Иван Васильевич преподавал в младших классах. На совещаниях в школе, где обсуждался очередной новый способ повышения успеваемости, он обычно помалкивал, выступал только, когда надо было охарактеризовать свой класс, причем прогнозы его бывали всегда такими мрачными, что директор только за голову хватался. Выходило, что у него чуть ли не половина будет неуспевающими, но с четвертными и годовыми контрольными класс его справлялся лучше всех…
— Да, конечно, местные особенности! — воскликнул Валентин Михайлович. — Но программа-то общая — что здесь, что на материке, И требования одни!

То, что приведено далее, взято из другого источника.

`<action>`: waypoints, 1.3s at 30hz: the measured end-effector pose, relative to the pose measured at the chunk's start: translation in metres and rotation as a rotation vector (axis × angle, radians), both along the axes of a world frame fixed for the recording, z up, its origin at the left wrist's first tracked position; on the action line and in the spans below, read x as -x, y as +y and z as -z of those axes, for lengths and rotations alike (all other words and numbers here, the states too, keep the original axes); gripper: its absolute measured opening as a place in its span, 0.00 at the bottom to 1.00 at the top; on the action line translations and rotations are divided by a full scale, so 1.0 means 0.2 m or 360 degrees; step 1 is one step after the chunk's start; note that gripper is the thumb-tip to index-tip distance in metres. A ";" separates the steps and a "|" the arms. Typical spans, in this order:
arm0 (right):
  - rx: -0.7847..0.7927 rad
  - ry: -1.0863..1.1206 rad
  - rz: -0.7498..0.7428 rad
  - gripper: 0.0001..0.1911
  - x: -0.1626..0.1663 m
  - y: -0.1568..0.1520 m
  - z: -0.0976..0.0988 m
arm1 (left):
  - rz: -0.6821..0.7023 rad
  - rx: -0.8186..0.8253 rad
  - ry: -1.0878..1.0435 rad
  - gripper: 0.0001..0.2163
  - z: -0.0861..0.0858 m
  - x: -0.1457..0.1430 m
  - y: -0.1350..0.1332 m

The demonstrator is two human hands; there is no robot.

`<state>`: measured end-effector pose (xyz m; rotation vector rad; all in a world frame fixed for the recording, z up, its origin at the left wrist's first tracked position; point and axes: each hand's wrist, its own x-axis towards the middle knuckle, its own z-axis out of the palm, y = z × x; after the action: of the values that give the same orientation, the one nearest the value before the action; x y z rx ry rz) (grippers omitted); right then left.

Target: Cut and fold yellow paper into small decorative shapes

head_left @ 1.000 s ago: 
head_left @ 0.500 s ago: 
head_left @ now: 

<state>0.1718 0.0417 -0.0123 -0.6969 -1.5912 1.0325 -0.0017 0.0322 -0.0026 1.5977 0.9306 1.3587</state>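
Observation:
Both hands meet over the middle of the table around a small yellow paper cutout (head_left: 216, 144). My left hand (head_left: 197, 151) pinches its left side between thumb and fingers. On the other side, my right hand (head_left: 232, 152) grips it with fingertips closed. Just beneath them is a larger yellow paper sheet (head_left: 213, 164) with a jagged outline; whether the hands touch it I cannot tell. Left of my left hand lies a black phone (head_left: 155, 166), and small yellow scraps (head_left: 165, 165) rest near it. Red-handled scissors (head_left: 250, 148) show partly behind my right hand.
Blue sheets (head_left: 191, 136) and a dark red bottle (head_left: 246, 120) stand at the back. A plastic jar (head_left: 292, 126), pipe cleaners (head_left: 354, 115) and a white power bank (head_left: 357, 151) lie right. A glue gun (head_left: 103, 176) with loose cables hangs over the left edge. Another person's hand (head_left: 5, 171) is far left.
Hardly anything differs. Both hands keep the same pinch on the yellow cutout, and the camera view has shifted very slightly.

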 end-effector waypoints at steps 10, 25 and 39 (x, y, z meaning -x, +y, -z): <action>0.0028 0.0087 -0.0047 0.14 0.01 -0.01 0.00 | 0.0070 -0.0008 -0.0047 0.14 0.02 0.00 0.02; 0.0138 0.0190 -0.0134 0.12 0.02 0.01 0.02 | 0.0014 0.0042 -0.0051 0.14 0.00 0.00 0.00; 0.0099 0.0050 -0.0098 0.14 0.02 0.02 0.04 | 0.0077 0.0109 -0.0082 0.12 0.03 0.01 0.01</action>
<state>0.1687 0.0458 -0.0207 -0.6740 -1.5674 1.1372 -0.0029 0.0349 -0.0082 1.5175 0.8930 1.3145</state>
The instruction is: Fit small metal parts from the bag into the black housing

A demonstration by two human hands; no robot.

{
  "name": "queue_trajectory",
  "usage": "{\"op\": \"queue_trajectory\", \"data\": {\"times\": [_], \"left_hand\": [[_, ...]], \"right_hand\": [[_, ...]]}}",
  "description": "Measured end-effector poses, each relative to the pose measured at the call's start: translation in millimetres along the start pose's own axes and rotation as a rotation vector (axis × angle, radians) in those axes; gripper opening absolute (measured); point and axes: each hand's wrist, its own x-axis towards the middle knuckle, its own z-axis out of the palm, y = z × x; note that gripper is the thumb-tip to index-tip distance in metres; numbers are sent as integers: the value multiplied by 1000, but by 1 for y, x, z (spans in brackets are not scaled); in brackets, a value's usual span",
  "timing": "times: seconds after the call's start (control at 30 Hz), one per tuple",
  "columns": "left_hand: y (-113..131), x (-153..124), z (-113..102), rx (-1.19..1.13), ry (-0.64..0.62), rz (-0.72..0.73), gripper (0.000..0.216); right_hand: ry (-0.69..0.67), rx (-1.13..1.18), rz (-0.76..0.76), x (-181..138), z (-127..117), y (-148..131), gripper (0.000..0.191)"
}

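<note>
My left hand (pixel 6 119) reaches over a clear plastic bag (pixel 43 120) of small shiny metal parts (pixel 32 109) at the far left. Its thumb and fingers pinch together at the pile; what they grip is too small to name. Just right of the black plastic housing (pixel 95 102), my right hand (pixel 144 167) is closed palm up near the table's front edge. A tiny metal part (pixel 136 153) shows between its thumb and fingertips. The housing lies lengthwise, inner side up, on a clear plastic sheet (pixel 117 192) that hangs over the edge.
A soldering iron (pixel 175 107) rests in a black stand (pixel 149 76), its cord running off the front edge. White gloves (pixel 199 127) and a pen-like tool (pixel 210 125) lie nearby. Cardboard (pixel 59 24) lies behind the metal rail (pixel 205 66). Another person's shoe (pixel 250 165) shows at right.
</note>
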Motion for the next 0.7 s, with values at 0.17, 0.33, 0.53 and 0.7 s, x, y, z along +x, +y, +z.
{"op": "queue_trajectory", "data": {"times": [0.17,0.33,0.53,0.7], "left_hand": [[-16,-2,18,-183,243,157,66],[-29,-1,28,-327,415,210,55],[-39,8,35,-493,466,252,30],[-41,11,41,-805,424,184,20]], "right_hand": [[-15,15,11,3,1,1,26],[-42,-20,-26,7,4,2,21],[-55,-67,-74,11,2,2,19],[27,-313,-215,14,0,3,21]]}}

— В том-то и дело, — с досадой проговорил Иван Васильевич. — Кстати, вы кого оставляете в своем шестом?
— Локке, Икупчейвуна, Кеулина, — твердо перечислил Валентин Михайлович.
— Ну, Локке — ясно, ему жениться пора, а Икупчейвуна с Кеулиным — зря! Я их учил. Любознательные ребята!
— Да ведь по десять ошибок в диктанте!
— А в начале года?
— Двадцать — двадцать пять.
— Вот видите, — обрадовался Иван Васильевич, — по десять! Это же очень хорошо. Вы не смотрите, что по нормам за пять ошибок надо ставить два. Поставьте им три…
— Это что же? Завышать?
— Не завышать. Условно. Притом, если вы их оставите, это будут жертвы вашей педагогической неопытности. В этом году вы сами учились. В будущем начнете работать творчески. Вот увидите. Повозитесь с ними еще год. Только учтите, что русский язык для них все-таки не родной. Что собственная фонетика у них другая. Учтите и… — Иван Васильевич помолчал. — Вы утку на лету подстрелите? — неожиданно спросил он.